ABOUT THIS TASK: Below is a set of records; reproduce them exactly without their pictures.

(Excerpts from a dataset)
__________

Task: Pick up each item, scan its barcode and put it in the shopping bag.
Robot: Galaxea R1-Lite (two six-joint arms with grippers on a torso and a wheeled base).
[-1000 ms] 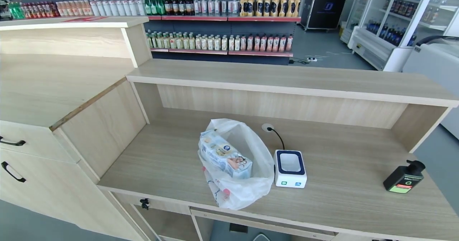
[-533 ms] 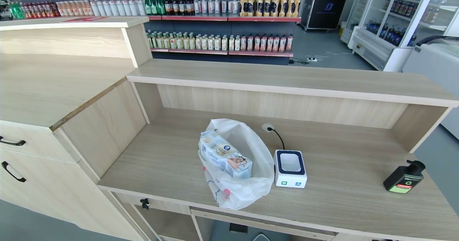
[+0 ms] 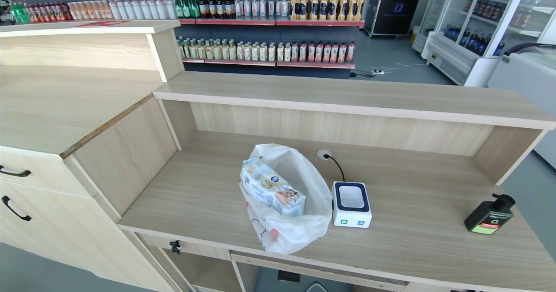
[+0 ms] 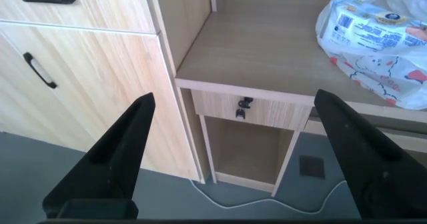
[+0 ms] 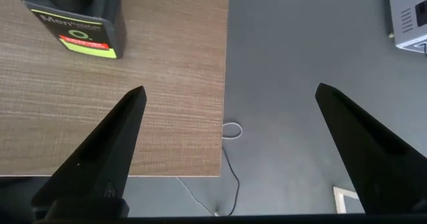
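Observation:
A white plastic shopping bag [image 3: 292, 222] lies open near the middle of the wooden counter [image 3: 417, 205], with a pale blue packet [image 3: 271, 189] inside it. Just right of the bag sits the white barcode scanner [image 3: 351, 204] with a dark blue frame. A black pump bottle [image 3: 488, 215] lies at the counter's right end. My left gripper [image 4: 233, 161] hangs open below the counter's front left corner, with the bag [image 4: 380, 41] and packet [image 4: 370, 24] farther off. My right gripper [image 5: 230, 154] stands open over the counter's right edge, close to the black bottle [image 5: 77, 17].
A raised ledge [image 3: 347, 96] runs along the counter's back and a taller cabinet [image 3: 56, 109] with drawers stands to the left. The scanner's black cable [image 3: 336, 165] leads to a hole in the counter. Shelves of drinks [image 3: 260, 27] and fridges [image 3: 473, 22] stand beyond.

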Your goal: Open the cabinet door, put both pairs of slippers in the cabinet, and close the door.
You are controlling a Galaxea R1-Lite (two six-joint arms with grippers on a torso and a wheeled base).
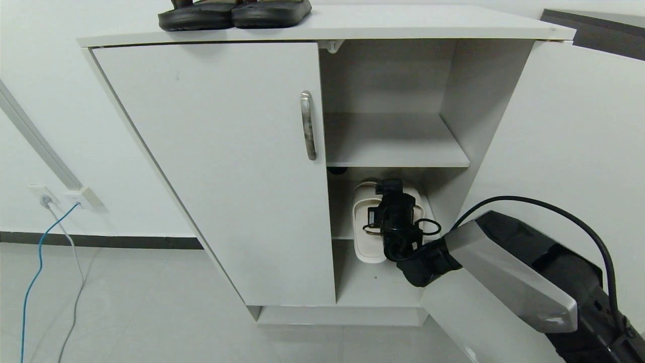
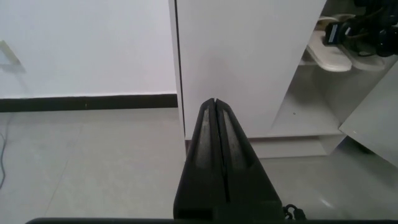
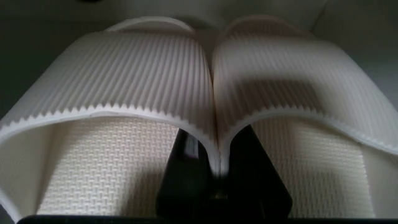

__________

RESULT BELOW:
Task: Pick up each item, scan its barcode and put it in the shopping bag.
Robot: Galaxea R1-Lite (two six-joint arms with grippers on a torso and a wheeled base).
[-1000 ms] 
[-533 ms] 
[+0 ms] 
[+0 ms] 
[+0 ms] 
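Observation:
A white plastic shopping bag [image 3: 292, 222] lies open near the middle of the wooden counter [image 3: 417, 205], with a pale blue packet [image 3: 271, 189] inside it. Just right of the bag sits the white barcode scanner [image 3: 351, 204] with a dark blue frame. A black pump bottle [image 3: 488, 215] lies at the counter's right end. My left gripper [image 4: 233, 161] hangs open below the counter's front left corner, with the bag [image 4: 380, 41] and packet [image 4: 370, 24] farther off. My right gripper [image 5: 230, 154] stands open over the counter's right edge, close to the black bottle [image 5: 77, 17].
A raised ledge [image 3: 347, 96] runs along the counter's back and a taller cabinet [image 3: 56, 109] with drawers stands to the left. The scanner's black cable [image 3: 336, 165] leads to a hole in the counter. Shelves of drinks [image 3: 260, 27] and fridges [image 3: 473, 22] stand beyond.
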
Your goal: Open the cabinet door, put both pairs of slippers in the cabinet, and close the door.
You are controlling a Galaxea R1-Lite (two six-joint arms with grippers on a torso and a wheeled base).

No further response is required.